So what happens? Where does the result of connect come from? The connect customization–point object is customizable for any sender and receiver, but here it’s just(x) that provided it: just(x) is a sender – it doesn’t have a corresponding receiver type, but it does have an operation state that conceptually is

//! Operation state for unary `just(x)`.
//! Starting it calls set_value on the downstream receiver.
template <typename T, ex::receiver Downstream>
struct JustOpState {
    T x;
    Downstream downstream;
    void start() noexcept {
        ex::set_value(this->downstream, this->x);
    }
};

Where connect is customized so that auto opState = connect(just(42), printing_receiver{}); turns into

auto opState = JustOpState{.x = 123, .downstream = printing_receiver{}};  

And then opState.start() just calls downstream.set_value(123) on the printing_receiver.
Notice that there are no senders left after opState has been constructed: the temporary that is the result of just(42) is gone. While you will hear people say we “connect a sender to a receiver” – and at a high level that’s true – we actually created an operation state corresponding to that sender connected to that receiver.

Let’s build on that: just(x) | then(f) (equivalently then(just(x), f)) is a sender that we say “completes” with a value of decltype(f(x)). (Again, strictly speaking it doesn’t complete: it gets transformed into something else that ultimately calls set_value on the receiver we called connect with it.) The expression then(just(x), f), is a sender. Looking at the right end of the pipeline it’s a then sender (that is, a sender produced by the then adapter). That sender itself contains (a copy of) the just(x) sender). What happens when we connect it? Well, a then sender needs an operation state for connecting it to a receiver.
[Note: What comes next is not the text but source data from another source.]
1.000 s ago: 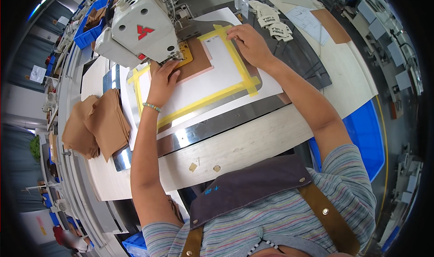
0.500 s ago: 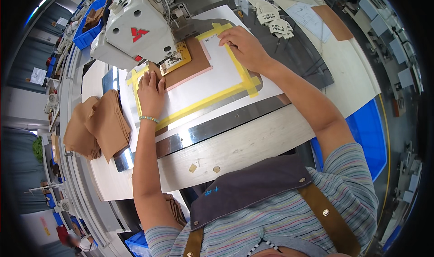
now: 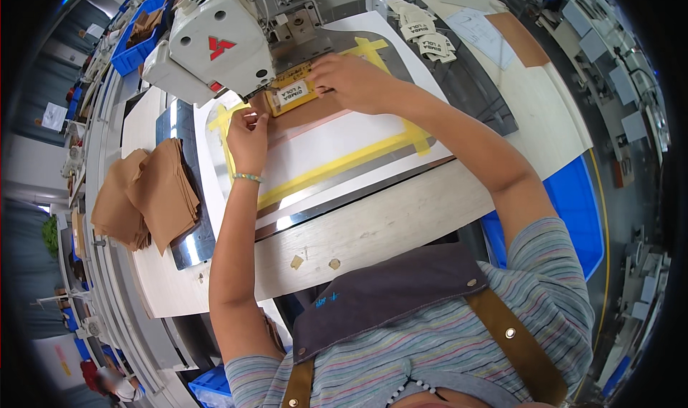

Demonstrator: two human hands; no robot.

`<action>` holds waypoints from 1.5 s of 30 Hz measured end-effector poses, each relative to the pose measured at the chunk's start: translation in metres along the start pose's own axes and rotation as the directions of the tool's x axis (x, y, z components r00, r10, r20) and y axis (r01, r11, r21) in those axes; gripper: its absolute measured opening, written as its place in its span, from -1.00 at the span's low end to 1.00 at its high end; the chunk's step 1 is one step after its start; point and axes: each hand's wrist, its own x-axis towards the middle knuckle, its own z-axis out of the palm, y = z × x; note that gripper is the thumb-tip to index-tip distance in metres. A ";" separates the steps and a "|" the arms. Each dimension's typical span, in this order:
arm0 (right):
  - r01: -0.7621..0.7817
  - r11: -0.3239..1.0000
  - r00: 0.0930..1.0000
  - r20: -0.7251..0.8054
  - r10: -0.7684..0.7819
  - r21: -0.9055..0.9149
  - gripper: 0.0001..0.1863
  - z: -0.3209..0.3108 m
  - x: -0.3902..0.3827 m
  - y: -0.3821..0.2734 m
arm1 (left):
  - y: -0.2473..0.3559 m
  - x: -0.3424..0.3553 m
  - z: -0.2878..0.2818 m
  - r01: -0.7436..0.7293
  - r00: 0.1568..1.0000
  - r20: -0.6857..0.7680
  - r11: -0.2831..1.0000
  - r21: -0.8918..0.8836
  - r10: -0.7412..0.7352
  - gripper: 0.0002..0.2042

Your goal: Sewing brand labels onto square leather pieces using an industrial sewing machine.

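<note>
Under the sewing machine (image 3: 218, 39) lies a brown leather-like panel (image 3: 304, 117) on a white sheet (image 3: 315, 150) edged with yellow tape (image 3: 322, 171). A yellow frame (image 3: 288, 107) rests on the panel around a white label (image 3: 292, 92) with dark print. My left hand (image 3: 248, 135) is at the panel's left edge, its fingers curled in and thumb close to them; what they grip is hidden. From the right, my right hand (image 3: 351, 82) reaches over the panel, its bent fingers at the yellow frame's right end. Whether they grip the frame or the panel cannot be seen.
Stacked brown pieces (image 3: 161, 193) lie left of the plate. White printed labels (image 3: 423, 31) are heaped at the far right, near a paper drawing (image 3: 484, 35) and a brown sheet (image 3: 519, 35). Blue bins (image 3: 566, 221) stand below the table's right side and at the far left.
My right hand has moved left from the taped corner to the yellow frame. My left fingers, earlier laid flat on the panel, have curled. The taped sheet has shifted slightly right under the machine.
</note>
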 end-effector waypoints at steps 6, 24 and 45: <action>-0.109 0.994 0.973 0.199 0.113 -0.029 -0.85 0.027 0.018 -0.005 | 0.009 0.012 0.001 0.158 0.986 0.060 0.987 -0.001 -0.158 -0.68; -0.216 0.974 0.968 0.111 0.223 -0.076 -0.65 -0.001 0.003 -0.018 | 0.002 -0.008 -0.024 0.243 0.950 0.270 0.917 -0.316 -0.158 -0.83; -0.096 0.987 0.929 0.367 0.043 0.128 -0.59 -0.014 -0.009 -0.070 | 0.032 -0.072 -0.113 0.102 0.986 0.163 0.935 -0.341 -0.048 -0.73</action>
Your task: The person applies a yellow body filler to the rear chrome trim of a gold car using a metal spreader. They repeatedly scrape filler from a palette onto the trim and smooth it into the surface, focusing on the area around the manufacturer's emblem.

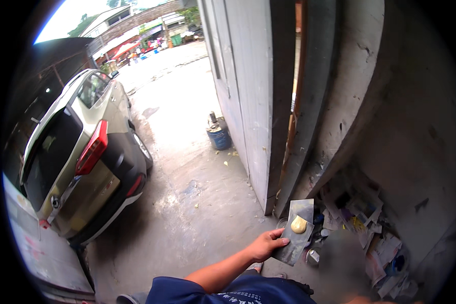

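Note:
My left hand [267, 245] is closed on the near left edge of a flat grey plate [291, 248], its thumb lying on top. The plate is held tilted in front of me. A smooth dollop of pale yellow paste, like putty [299, 224], sits on its upper half. At the lower right edge a blurred patch of skin [361, 300] shows, apparently part of my right arm or hand. Its fingers cannot be made out, nor whether they hold anything. A grey smear covers the area just above it.
A beige car [99, 185] stands at the left, its rear toward me. A blue bucket [218, 138] is by a tall grey metal door [245, 96]. Papers [362, 205] and litter are heaped against the right wall, with a small can [313, 257] beside the plate.

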The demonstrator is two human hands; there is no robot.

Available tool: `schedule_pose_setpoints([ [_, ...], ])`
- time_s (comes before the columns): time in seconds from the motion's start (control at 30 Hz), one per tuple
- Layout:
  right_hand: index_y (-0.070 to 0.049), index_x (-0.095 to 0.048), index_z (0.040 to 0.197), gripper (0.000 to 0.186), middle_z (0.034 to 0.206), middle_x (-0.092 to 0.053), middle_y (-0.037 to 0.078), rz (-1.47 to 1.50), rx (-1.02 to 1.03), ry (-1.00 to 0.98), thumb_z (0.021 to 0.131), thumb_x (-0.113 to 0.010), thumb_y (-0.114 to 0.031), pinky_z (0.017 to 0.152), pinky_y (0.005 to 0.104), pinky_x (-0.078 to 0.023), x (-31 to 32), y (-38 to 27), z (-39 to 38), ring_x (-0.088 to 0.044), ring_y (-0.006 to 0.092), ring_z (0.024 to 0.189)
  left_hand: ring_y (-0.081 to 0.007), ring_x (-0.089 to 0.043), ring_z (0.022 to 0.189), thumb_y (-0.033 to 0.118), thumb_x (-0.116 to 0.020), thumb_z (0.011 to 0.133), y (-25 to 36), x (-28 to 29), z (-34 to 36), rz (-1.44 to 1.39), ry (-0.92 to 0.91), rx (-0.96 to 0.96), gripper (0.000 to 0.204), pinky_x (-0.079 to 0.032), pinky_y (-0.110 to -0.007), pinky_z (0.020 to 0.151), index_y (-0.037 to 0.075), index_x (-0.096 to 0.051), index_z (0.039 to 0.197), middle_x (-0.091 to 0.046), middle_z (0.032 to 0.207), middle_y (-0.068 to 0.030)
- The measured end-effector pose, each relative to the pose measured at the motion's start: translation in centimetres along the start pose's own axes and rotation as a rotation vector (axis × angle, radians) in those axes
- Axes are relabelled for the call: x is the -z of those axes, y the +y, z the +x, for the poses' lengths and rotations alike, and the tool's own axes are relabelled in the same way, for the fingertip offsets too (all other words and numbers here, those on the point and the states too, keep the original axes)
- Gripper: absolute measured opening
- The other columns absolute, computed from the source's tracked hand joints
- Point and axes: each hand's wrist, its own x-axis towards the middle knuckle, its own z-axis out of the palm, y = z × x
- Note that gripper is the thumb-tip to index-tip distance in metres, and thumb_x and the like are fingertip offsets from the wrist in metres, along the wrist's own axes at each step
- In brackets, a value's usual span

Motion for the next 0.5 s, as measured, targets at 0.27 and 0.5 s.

Here’s what a then sender looks like:

//! Sender for the `then` adapter.
//! Wraps an upstream sender with a function call.
template <stdexec::sender Upstream, typename Fn>
struct ThenSender {
    // Explicit concept opt-in:
    using sender_concept = ex::sender_t;
    Upstream upstream;
    Fn fn;

    auto connect(ex::receiver auto downstream) {
        return ex::connect(
            this->upstream, 
            ThenReceiver{.downstream = downstream, .fn = this->fn}
        );
    }
    
    ...
};  

Note that it encapsulates everything to the left in the pipeline (the just), so in this case Upstream is JustSender<int>, so it’s basically ThenSender{.upstream = JustSender{x}, .fn = f}.

Let’s look at connect: Basically it turns nested nested sender-adapter “onion” inside out. The recursive call to ex::connect(this->upstream, ...) will produce upstream’s operation state wrapped around ThisReceiver with downstream inside. So in the case of then(just(x), f), calling connect returns the result of connecting just(x) to a ThenReceiver. So what’s that?
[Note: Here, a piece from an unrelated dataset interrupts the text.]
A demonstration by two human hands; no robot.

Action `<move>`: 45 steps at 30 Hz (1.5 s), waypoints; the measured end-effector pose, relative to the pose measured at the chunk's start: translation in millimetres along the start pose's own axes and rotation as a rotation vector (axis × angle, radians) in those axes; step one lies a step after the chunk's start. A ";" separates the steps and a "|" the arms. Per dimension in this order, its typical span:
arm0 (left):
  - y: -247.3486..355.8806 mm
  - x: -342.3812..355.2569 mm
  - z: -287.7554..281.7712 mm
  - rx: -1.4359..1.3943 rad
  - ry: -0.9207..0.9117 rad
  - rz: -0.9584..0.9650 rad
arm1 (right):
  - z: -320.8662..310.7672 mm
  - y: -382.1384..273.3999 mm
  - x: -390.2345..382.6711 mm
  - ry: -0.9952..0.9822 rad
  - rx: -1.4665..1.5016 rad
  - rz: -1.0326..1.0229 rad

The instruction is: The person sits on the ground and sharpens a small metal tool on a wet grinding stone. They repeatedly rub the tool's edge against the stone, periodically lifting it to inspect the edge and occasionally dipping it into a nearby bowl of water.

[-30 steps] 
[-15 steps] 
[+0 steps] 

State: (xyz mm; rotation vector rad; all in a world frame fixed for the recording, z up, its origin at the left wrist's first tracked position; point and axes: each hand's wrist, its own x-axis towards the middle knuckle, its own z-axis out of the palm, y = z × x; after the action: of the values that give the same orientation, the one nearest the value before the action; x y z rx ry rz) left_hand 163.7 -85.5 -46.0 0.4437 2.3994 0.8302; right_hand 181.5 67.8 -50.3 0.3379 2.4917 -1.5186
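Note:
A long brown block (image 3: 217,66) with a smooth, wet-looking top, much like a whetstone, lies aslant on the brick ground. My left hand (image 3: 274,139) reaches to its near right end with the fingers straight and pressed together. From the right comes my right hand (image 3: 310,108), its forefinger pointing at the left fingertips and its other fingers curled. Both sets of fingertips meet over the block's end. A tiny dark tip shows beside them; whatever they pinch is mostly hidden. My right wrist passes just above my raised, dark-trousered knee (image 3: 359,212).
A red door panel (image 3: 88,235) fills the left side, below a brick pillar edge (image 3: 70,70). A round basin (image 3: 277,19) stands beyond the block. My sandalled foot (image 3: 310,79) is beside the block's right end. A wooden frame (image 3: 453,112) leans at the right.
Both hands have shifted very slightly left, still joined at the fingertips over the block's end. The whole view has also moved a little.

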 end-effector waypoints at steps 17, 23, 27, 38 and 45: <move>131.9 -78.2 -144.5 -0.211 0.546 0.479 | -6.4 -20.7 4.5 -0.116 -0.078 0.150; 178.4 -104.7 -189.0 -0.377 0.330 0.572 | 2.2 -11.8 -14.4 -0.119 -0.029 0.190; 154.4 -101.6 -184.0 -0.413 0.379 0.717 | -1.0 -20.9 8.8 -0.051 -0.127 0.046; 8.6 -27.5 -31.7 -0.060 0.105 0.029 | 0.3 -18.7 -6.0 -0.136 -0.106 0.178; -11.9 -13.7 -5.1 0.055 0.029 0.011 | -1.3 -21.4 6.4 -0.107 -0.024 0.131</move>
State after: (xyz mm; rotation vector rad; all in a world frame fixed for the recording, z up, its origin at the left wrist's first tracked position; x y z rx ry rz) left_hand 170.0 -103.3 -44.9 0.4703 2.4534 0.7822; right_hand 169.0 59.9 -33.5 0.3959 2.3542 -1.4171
//! A receiver for the `then` sender adapter.
//! Wraps a downstream receiver with a function call.
template <typename Fn, ex::receiver Downstream>
struct ThenReceiver {
    // Explicit concept opt-in:
    using receiver_concept = ex::receiver_t;

    Fn fn;
    Downstream downstream;

    void set_value(auto x) noexcept {
        ex::set_value(this->downstream, this->fn(x));
    }
};

So putting it all together: we started with then(just(x), f) which is essentially

ThenSender{.upstream = JustSender{x}, .fn = f}  

and when we call auto opState = connect(then(just(x), f), printing_receiver{}); it evaluates to

auto opState = JustOpState{
    .x = x, 
    .downstream =  
        ThenReceiver{.fn = f, .downstream = printing_receiver{}
    }
};

Let’s review what happened here:

opState has no senders in it.
There is only one operation state (JustOpState), corresponding to the “start” of the sender pipeline – to “starting” then(just(x), f).
The nested sender-adapter “onion” has been turned inside-out, putting the final receiver at the inside, and the “just” part on the outside.
The sender adapter then(f) first transformed into a sender (then(just(x), f)), but ultimately, since it’s an adapter, it gets represented by a receiver. There is no operation state corresponding to then(f), just for then(just(x), f) – and that one is a “just” operation state (containing a “then” receiver containing the final receiver).
just doesn’t have a corresponding receiver – it starts a chain of senders and so has an associated operation state but no receiver.
Both ThenReceiver and JustOpState could easily have access to printing_receiver, so with some additional API it’s not hard to imagine that they could read information out of it, like if it wanted to provide a stop_token. This was not true of the sender passed to connect. This seems to be a key to the design: by going from a sender (possibly composed of adaptors around other senders) to an operation state where the nesting is inverted, the design separates composition from the runtime details that the ultimate receiver can provide.

Scheduling

The above is just a long way to compose functions (as Sean Parent points out in his NYC++ talk linked above). Let’s distribute the work. There’s a sender factory function, schedule such that schedule(sch) is a sender that we might say “completes with no values on a given execution resource”. What does that mean, intuitively? It’s very similar to just() except it has to hold the resource. The sender is simple:

template <ex::scheduler Sch>  
struct ScheduleSender {  
    Sch scheduler;  
};

//! Operation state for scheduling:  
template <ex::receiver Downstream>  
struct MyPoolSchedulerOpState {  
    MyPoolScheduler sch;  
    Downstream downstream;  
    void start() {
        // It's the caller's responsability to 
        // keep *this alive to the end of execution,
        // so locally here it's safe to capture this:
        this->sch.getResource().enqueue(
            [this] { this->downstream.set_value(); }
        );  
    }  
};

auto connect(
    ScheduleSender<MyPoolScheduler> snd,
    ex::receiver auto downstream
) {  
    return MyPoolSchedulerOpState{snd.sch, downstream};  
}  

So when connected, we get a MyPoolSchedulerOpState<...>, and when started, the calling thread executes this->sch.getResource().enqueue([this] { this->downstream.set_value(); }); and immediately returns, causing the thread pool to wake up and eventually call this->downstream.set_value();. In contrast, I’ve heard talks say things like “When the schedule(sch) sender starts, it’s going to start on a thread in that thread pool.” That’s conceptually correct a very high level, but that language can trip people up: objects that model the std::execution::sender concept don’t ever actually start, and in as much as they do, they start on the thread that called opState.start().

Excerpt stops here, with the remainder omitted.